▶ _What needs to be done_
Count the lines in the data below where the string "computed" occurs, please, and give the number alone.

(Records from a data source)
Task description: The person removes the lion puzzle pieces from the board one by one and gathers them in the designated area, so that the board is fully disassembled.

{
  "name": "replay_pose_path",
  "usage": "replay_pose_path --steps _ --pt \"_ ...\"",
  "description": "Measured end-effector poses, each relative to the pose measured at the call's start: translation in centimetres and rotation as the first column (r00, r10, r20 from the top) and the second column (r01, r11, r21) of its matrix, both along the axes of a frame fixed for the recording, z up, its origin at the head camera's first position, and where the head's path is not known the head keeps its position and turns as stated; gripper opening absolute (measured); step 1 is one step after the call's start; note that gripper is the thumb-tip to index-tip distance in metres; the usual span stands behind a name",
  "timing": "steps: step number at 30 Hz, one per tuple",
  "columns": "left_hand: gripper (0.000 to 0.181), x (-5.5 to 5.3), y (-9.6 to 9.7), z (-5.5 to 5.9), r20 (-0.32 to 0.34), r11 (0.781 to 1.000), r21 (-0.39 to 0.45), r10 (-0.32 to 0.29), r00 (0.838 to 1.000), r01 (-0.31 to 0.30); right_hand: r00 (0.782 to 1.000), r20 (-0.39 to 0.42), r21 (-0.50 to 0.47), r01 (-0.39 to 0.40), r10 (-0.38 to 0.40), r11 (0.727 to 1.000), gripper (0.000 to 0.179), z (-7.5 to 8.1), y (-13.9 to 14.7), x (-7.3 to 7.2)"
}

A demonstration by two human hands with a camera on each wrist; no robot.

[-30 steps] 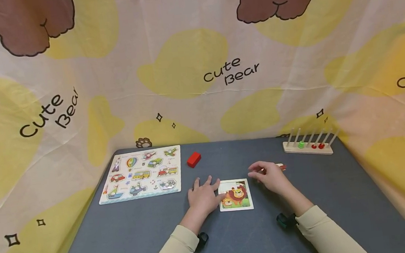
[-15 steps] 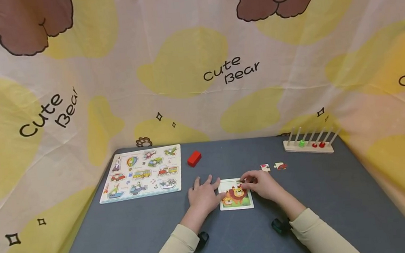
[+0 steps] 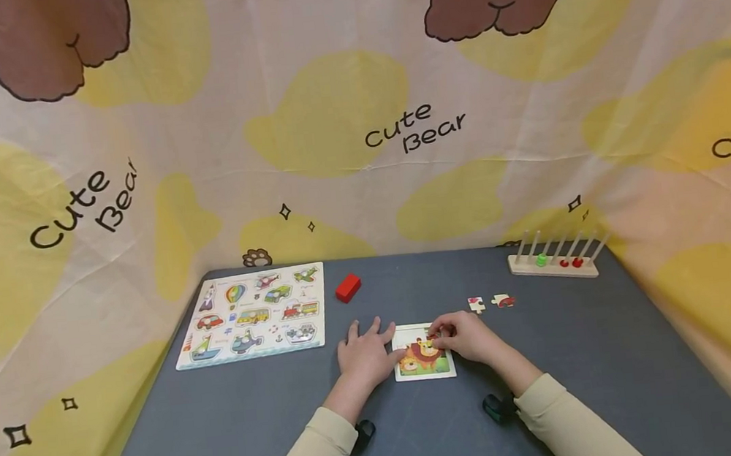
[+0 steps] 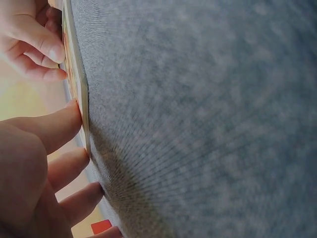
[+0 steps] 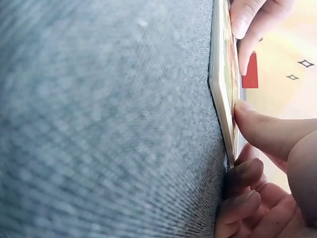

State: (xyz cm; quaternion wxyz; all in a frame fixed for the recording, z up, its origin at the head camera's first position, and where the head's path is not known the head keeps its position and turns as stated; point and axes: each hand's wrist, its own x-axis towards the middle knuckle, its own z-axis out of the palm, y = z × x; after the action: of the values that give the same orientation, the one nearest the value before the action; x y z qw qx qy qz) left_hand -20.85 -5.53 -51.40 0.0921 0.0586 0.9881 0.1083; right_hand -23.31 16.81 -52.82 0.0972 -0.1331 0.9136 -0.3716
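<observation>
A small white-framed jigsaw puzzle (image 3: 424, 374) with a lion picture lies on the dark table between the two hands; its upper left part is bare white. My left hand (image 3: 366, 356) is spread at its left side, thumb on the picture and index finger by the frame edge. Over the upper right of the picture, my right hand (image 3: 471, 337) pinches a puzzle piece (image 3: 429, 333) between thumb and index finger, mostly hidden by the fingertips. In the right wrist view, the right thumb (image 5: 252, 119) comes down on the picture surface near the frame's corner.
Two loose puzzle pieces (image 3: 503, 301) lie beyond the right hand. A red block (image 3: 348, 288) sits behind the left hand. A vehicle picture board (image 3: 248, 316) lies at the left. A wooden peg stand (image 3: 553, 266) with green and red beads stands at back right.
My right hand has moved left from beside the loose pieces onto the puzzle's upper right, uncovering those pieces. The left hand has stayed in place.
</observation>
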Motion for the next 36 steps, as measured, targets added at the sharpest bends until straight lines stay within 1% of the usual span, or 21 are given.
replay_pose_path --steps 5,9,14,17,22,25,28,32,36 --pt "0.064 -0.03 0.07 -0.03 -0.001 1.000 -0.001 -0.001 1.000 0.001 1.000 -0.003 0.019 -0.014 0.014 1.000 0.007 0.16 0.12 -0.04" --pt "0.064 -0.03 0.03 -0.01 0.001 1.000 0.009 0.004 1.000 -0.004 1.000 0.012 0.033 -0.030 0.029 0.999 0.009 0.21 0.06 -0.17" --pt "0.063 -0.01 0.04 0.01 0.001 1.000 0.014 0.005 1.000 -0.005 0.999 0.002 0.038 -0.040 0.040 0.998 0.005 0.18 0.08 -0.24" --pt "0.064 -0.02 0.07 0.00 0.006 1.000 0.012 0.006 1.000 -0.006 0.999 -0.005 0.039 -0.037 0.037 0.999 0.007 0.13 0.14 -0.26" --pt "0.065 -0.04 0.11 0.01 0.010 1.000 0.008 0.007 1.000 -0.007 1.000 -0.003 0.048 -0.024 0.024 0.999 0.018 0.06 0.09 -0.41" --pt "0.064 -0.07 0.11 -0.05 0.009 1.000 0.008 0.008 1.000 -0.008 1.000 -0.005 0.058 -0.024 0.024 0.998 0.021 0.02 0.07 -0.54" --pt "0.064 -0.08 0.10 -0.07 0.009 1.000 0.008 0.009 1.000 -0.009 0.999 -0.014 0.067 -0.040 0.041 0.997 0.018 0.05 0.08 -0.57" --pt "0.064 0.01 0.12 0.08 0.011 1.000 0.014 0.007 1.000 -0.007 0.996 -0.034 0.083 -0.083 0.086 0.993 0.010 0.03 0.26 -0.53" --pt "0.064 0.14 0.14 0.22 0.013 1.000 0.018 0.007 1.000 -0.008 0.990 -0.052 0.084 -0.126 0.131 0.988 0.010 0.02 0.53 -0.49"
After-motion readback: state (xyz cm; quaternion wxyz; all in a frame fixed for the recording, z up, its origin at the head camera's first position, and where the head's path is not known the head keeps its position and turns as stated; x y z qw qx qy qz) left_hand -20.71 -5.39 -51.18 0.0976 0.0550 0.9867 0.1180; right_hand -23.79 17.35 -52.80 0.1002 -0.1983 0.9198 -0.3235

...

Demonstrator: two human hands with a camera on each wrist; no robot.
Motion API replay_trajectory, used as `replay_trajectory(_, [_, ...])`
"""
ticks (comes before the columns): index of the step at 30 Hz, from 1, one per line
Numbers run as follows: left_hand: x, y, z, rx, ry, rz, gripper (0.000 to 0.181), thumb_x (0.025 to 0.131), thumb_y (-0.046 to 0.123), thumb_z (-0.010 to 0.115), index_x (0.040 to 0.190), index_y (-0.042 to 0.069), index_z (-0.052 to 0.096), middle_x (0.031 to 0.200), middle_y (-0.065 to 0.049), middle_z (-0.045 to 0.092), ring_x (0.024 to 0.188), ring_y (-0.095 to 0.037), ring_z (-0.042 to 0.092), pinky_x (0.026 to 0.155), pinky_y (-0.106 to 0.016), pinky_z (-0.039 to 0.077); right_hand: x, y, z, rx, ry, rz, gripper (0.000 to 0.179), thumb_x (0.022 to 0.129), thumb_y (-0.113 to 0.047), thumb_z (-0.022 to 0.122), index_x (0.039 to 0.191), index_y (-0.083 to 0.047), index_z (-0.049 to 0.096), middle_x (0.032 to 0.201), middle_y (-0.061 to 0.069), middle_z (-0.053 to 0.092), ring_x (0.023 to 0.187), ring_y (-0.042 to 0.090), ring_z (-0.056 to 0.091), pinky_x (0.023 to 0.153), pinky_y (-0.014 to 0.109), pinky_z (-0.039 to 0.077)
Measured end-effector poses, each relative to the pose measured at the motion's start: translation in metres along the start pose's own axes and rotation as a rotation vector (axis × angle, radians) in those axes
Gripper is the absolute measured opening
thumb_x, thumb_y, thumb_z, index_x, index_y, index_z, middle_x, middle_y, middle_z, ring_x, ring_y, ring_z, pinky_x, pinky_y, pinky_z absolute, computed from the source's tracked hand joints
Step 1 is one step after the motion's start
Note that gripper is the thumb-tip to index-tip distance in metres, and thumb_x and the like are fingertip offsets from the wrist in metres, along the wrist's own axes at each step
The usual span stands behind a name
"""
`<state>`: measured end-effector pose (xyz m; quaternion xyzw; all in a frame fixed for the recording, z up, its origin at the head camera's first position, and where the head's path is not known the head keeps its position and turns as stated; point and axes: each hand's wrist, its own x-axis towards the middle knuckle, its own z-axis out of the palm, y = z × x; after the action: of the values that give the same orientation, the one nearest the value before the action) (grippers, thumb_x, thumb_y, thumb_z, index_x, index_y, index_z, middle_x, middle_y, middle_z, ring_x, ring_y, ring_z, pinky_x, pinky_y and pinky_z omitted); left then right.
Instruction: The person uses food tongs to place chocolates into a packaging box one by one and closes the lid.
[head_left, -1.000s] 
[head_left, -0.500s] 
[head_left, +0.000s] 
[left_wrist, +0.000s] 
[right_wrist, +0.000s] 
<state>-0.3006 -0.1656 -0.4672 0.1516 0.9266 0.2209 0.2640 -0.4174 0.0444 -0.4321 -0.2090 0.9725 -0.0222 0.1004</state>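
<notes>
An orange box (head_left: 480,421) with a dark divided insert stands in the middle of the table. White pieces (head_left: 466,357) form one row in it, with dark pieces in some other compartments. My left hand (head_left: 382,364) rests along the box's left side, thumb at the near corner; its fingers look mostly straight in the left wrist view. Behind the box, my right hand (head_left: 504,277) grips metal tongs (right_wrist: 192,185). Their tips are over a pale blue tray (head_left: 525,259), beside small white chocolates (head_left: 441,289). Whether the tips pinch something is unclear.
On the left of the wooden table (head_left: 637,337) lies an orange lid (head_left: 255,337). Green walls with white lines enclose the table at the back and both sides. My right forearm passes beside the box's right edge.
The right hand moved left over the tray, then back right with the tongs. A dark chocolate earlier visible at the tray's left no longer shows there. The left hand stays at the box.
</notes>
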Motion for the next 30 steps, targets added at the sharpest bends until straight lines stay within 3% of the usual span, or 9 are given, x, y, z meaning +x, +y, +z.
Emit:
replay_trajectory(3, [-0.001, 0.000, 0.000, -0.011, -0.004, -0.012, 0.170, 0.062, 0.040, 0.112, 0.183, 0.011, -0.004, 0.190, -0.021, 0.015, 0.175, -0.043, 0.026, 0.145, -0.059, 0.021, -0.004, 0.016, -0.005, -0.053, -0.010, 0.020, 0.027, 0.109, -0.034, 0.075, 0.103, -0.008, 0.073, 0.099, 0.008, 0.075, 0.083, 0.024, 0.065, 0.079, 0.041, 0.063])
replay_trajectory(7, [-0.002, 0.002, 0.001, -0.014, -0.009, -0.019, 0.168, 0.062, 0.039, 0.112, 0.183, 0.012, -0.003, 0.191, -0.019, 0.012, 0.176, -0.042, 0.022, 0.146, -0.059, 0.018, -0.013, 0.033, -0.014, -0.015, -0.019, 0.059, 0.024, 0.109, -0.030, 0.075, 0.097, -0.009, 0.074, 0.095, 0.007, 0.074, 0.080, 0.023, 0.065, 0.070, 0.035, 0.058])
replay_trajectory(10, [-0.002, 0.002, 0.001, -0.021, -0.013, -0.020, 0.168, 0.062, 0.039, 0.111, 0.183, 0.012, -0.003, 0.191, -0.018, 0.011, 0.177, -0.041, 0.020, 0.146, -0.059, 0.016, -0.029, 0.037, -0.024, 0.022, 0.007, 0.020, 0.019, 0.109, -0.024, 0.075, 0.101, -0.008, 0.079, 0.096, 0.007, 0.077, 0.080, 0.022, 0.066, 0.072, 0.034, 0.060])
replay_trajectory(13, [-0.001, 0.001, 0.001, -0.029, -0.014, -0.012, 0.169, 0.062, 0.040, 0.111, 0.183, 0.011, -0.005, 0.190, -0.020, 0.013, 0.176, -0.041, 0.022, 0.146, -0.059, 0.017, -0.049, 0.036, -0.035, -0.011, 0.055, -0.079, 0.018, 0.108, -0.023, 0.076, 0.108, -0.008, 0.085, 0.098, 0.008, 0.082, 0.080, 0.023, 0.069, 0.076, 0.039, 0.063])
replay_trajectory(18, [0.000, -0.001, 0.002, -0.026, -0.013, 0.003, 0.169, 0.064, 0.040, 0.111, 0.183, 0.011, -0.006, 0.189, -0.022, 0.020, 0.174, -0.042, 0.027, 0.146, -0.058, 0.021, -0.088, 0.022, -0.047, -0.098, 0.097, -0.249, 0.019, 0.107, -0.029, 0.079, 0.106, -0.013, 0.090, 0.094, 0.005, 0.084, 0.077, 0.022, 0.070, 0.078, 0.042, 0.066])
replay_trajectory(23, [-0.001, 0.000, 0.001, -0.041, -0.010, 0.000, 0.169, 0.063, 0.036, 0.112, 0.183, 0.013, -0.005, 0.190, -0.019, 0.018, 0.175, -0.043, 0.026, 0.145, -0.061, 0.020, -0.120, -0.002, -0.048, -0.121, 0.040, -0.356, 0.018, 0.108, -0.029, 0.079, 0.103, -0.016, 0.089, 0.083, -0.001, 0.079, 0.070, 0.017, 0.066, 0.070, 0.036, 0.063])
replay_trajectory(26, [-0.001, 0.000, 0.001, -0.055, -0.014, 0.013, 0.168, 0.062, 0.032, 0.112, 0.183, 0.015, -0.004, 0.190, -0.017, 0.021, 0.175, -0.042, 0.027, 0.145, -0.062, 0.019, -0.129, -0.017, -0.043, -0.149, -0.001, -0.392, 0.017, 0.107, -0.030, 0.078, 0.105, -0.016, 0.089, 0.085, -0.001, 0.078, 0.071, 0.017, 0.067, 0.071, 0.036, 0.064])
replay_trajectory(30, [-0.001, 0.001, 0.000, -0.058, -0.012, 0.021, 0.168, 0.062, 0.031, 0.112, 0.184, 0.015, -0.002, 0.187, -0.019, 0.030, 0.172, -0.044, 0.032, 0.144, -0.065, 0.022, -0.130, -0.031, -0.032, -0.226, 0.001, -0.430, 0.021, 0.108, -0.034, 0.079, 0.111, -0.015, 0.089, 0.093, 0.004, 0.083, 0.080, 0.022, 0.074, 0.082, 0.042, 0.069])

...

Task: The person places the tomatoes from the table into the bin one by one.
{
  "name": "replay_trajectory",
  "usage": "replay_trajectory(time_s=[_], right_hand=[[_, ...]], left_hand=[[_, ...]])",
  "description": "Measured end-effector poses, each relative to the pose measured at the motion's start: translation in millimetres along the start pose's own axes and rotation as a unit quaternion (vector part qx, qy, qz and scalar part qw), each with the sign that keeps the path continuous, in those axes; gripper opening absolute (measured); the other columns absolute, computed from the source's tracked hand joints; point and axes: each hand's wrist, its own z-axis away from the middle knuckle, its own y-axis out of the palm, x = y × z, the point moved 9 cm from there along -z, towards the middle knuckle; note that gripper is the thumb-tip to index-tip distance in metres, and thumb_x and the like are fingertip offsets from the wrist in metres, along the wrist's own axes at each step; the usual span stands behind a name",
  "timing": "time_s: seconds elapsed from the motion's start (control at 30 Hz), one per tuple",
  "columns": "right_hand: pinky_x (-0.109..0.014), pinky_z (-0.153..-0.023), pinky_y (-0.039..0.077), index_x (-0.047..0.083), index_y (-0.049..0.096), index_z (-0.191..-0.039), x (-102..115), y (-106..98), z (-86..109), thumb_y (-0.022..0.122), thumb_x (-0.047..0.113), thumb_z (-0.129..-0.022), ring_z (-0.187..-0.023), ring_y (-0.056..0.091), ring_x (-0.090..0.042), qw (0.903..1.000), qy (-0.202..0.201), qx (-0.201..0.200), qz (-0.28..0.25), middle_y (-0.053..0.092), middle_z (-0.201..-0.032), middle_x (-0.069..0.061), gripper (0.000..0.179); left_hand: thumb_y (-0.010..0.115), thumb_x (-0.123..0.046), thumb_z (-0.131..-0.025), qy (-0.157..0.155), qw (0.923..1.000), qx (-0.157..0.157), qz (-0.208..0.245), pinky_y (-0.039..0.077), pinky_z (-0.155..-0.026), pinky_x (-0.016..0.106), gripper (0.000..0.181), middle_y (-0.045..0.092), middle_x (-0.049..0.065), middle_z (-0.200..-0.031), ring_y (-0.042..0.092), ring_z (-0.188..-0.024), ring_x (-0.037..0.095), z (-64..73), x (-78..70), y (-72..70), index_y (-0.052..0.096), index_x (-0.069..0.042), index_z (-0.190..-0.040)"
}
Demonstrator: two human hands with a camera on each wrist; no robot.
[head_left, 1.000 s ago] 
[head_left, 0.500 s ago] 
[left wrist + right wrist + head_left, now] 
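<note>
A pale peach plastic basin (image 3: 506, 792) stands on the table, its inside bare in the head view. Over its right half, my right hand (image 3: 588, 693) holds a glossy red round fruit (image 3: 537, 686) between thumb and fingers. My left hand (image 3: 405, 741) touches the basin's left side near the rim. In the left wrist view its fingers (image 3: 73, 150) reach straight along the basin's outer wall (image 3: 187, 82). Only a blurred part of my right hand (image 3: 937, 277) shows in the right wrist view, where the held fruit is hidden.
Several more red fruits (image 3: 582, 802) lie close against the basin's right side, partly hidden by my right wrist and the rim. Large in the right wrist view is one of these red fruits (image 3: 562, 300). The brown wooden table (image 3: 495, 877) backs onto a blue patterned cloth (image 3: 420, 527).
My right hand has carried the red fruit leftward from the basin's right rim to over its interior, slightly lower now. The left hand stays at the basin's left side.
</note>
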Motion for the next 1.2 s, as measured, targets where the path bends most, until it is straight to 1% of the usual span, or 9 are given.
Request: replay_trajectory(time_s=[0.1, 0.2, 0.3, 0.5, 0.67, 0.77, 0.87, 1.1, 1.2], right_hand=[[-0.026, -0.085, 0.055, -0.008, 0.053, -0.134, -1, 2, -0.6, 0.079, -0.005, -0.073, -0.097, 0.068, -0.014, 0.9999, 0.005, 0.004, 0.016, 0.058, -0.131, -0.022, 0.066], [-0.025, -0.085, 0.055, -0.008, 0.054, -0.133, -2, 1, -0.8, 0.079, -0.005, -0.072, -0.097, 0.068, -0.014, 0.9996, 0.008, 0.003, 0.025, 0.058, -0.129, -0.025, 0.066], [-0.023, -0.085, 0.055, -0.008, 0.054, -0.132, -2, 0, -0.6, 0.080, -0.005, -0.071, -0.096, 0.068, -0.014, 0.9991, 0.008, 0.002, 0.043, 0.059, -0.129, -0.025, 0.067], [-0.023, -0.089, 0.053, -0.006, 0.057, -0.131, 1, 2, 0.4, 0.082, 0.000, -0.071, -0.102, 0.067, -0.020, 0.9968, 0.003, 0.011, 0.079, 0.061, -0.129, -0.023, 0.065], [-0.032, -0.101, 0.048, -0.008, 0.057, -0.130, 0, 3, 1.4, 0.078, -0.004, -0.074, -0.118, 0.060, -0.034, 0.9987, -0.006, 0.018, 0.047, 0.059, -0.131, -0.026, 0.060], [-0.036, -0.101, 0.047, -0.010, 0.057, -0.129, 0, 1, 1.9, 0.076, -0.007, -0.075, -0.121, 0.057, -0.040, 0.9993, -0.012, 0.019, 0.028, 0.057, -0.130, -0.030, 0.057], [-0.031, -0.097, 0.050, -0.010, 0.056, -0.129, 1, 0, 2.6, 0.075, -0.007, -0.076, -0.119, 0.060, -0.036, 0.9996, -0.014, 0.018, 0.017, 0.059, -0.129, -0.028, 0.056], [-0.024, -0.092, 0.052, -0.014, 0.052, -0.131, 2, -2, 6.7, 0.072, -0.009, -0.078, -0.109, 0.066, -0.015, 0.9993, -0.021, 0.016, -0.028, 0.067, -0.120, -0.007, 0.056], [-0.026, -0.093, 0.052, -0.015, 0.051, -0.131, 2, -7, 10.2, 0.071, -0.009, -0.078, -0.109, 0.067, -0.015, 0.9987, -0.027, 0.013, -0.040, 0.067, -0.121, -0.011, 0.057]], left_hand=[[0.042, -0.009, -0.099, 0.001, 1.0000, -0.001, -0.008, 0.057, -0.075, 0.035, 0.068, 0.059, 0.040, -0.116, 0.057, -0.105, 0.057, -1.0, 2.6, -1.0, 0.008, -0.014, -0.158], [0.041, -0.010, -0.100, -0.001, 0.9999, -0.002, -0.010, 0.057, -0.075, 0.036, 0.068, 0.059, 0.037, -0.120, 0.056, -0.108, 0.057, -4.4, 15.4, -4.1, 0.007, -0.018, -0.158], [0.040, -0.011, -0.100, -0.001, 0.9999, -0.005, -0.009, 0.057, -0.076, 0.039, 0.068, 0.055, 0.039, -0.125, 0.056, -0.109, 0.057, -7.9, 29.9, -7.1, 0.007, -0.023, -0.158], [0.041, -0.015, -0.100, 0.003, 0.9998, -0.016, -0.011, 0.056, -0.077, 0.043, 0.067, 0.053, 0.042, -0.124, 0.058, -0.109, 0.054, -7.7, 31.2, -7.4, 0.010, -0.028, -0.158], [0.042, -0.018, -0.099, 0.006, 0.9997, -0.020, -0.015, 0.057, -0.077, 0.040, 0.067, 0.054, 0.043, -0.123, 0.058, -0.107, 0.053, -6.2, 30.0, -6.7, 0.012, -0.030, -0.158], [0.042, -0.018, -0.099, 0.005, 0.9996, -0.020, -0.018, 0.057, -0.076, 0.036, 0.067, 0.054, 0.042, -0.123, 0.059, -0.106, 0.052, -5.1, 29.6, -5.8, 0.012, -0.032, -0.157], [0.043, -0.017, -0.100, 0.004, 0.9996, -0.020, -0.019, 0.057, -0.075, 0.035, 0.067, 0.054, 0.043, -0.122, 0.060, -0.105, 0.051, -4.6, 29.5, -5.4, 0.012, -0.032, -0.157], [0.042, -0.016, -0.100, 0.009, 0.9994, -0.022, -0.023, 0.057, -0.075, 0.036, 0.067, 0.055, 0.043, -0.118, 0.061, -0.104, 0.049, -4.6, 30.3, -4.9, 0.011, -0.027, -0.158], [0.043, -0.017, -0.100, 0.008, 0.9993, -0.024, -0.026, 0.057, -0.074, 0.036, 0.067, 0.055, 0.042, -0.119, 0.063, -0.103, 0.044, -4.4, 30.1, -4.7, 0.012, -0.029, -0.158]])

▶ _Exercise response_
2